> _Exercise_
The full listing, word for word and free of images, is the expected result.

(Beginning of The data)

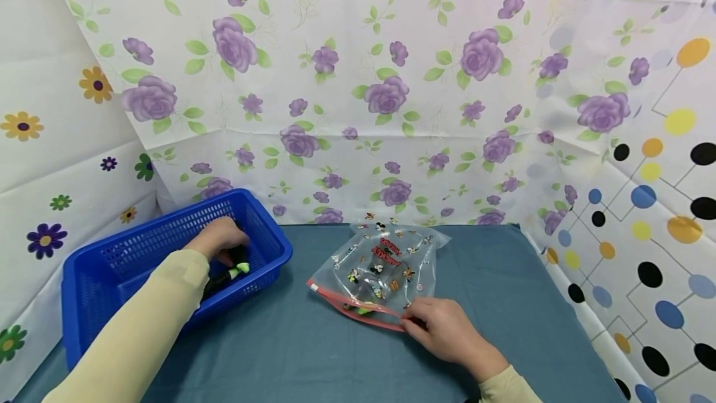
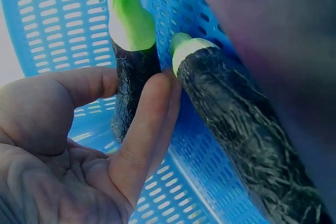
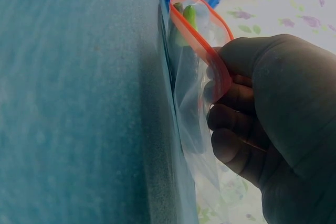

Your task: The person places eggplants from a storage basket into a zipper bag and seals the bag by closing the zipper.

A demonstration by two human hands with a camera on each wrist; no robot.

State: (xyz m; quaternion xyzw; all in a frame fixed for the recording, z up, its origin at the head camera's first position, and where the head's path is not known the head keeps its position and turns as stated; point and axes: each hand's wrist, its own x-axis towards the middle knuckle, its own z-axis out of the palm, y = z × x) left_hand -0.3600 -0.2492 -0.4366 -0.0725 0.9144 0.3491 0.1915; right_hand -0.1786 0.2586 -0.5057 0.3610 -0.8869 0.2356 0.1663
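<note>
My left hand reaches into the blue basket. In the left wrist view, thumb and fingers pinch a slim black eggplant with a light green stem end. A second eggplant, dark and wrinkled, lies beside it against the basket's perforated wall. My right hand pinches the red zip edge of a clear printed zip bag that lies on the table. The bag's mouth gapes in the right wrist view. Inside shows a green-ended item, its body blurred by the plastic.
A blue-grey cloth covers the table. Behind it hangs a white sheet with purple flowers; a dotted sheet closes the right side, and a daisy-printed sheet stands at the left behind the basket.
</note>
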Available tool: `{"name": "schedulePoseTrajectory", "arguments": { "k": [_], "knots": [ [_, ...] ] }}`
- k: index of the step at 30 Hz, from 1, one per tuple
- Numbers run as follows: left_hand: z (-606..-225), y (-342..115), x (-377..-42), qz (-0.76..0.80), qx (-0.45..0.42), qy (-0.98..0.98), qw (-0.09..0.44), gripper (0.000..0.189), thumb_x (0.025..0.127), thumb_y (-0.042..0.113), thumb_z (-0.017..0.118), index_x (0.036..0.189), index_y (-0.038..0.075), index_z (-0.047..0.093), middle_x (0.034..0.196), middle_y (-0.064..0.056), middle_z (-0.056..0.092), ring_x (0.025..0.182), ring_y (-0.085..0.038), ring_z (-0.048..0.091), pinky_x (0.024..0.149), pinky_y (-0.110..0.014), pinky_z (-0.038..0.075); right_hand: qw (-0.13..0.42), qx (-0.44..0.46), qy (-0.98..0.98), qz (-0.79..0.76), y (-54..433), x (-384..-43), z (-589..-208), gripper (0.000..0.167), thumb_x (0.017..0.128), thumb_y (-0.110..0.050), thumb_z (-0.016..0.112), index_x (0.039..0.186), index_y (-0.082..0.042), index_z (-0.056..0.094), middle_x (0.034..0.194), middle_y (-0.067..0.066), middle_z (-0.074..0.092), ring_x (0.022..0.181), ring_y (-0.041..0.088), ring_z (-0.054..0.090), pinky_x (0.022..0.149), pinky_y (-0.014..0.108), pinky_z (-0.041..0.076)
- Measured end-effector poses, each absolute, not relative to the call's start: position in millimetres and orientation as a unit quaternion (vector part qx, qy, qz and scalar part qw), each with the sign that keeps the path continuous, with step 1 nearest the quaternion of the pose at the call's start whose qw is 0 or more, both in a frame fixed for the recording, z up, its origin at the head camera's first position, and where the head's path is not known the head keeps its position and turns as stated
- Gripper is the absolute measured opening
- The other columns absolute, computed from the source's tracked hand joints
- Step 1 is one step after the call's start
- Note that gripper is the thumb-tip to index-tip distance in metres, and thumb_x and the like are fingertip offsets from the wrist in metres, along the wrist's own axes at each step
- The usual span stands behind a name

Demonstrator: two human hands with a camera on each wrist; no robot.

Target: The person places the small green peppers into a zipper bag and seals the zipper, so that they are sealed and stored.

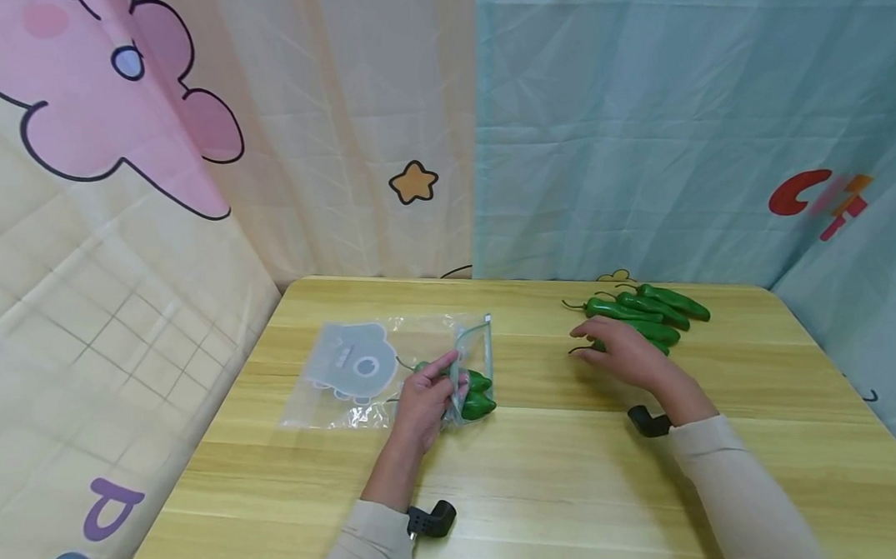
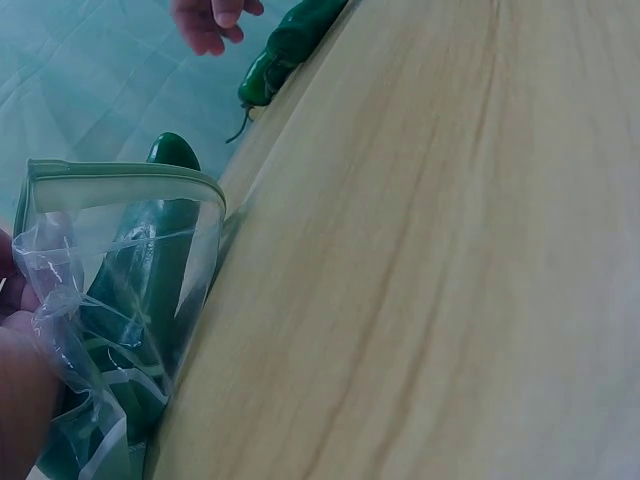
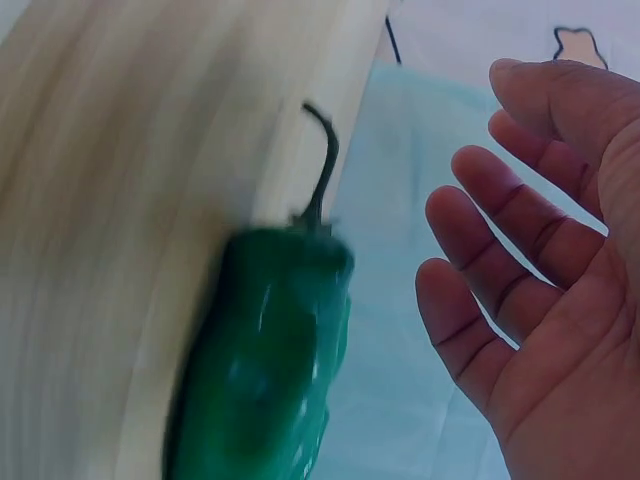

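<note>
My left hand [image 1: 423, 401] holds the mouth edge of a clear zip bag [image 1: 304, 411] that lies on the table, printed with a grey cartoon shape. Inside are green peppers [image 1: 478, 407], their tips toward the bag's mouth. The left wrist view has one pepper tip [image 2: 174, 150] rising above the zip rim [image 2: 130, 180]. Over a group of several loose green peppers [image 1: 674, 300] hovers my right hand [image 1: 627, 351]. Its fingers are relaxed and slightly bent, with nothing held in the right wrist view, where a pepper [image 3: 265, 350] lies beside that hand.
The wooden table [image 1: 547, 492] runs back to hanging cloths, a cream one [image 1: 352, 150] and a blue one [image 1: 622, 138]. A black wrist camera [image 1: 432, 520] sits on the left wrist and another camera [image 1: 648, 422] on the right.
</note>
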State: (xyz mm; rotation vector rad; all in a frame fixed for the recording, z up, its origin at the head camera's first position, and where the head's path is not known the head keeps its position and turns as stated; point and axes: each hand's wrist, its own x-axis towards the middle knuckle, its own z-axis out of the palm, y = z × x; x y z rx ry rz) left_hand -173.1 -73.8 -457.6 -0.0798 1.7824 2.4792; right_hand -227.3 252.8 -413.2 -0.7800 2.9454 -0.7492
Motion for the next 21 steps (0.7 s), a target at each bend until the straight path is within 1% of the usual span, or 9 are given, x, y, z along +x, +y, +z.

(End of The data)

> _Exercise response_
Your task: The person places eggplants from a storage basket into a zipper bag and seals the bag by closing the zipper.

A demonstration by two human hands with a camera on each wrist; no robot.

State: (xyz m; quaternion xyzw; all in a frame fixed for the recording, z up, its origin at the head camera's first position, and where the head's path is not known the head keeps its position and turns as stated; point and axes: each hand's wrist, its own x-axis towards the middle knuckle, its own z-axis out of the palm, y = z × x) left_hand -0.3600 -0.2492 -0.4366 -0.0725 0.9144 0.3491 0.1915; right_hand -0.1786 0.2586 -0.5057 0.3610 -0.8869 0.2356 0.1663
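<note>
My left hand reaches into the blue basket. In the left wrist view, thumb and fingers pinch a slim black eggplant with a light green stem end. A second eggplant, dark and wrinkled, lies beside it against the basket's perforated wall. My right hand pinches the red zip edge of a clear printed zip bag that lies on the table. The bag's mouth gapes in the right wrist view. Inside shows a green-ended item, its body blurred by the plastic.
A blue-grey cloth covers the table. Behind it hangs a white sheet with purple flowers; a dotted sheet closes the right side, and a daisy-printed sheet stands at the left behind the basket.
</note>
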Available tool: `{"name": "schedulePoseTrajectory", "arguments": { "k": [_], "knots": [ [_, ...] ] }}`
- k: index of the step at 30 Hz, from 1, one per tuple
- Numbers run as follows: left_hand: z (-606..-225), y (-342..115), x (-377..-42), qz (-0.76..0.80), qx (-0.45..0.42), qy (-0.98..0.98), qw (-0.09..0.44), gripper (0.000..0.189), thumb_x (0.025..0.127), thumb_y (-0.042..0.113), thumb_z (-0.017..0.118), index_x (0.036..0.189), index_y (-0.038..0.075), index_z (-0.047..0.093), middle_x (0.034..0.196), middle_y (-0.064..0.056), middle_z (-0.056..0.092), ring_x (0.025..0.182), ring_y (-0.085..0.038), ring_z (-0.048..0.091), pinky_x (0.024..0.149), pinky_y (-0.110..0.014), pinky_z (-0.038..0.075); right_hand: qw (-0.13..0.42), qx (-0.44..0.46), qy (-0.98..0.98), qz (-0.79..0.76), y (-54..433), x (-384..-43), z (-589..-208), gripper (0.000..0.167), thumb_x (0.017..0.128), thumb_y (-0.110..0.050), thumb_z (-0.016..0.112), index_x (0.039..0.186), index_y (-0.082..0.042), index_z (-0.056..0.094), middle_x (0.034..0.194), middle_y (-0.067..0.066), middle_z (-0.074..0.092), ring_x (0.022..0.181), ring_y (-0.041..0.088), ring_z (-0.054..0.090), pinky_x (0.022..0.149), pinky_y (-0.014..0.108), pinky_z (-0.041..0.076)
- Measured end-effector poses, each absolute, not relative to the call's start: position in millimetres and orientation as a unit quaternion (vector part qx, qy, qz and scalar part qw), each with the sign that keeps the path continuous, with step 1 nearest the quaternion of the pose at the call's start whose qw is 0 or more, both in a frame fixed for the recording, z up, its origin at the head camera's first position, and where the head's path is not known the head keeps its position and turns as stated
- Gripper is the absolute measured opening
- The other columns absolute, computed from the source's tracked hand joints
- Step 1 is one step after the call's start
- Note that gripper is the thumb-tip to index-tip distance in metres, and thumb_x and the like are fingertip offsets from the wrist in metres, along the wrist's own axes at each step
- The usual span stands behind a name

Demonstrator: two human hands with a camera on each wrist; no robot.

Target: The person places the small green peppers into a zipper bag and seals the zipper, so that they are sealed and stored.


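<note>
My left hand [image 1: 423, 401] holds the mouth edge of a clear zip bag [image 1: 304, 411] that lies on the table, printed with a grey cartoon shape. Inside are green peppers [image 1: 478, 407], their tips toward the bag's mouth. The left wrist view has one pepper tip [image 2: 174, 150] rising above the zip rim [image 2: 130, 180]. Over a group of several loose green peppers [image 1: 674, 300] hovers my right hand [image 1: 627, 351]. Its fingers are relaxed and slightly bent, with nothing held in the right wrist view, where a pepper [image 3: 265, 350] lies beside that hand.
The wooden table [image 1: 547, 492] runs back to hanging cloths, a cream one [image 1: 352, 150] and a blue one [image 1: 622, 138]. A black wrist camera [image 1: 432, 520] sits on the left wrist and another camera [image 1: 648, 422] on the right.
</note>
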State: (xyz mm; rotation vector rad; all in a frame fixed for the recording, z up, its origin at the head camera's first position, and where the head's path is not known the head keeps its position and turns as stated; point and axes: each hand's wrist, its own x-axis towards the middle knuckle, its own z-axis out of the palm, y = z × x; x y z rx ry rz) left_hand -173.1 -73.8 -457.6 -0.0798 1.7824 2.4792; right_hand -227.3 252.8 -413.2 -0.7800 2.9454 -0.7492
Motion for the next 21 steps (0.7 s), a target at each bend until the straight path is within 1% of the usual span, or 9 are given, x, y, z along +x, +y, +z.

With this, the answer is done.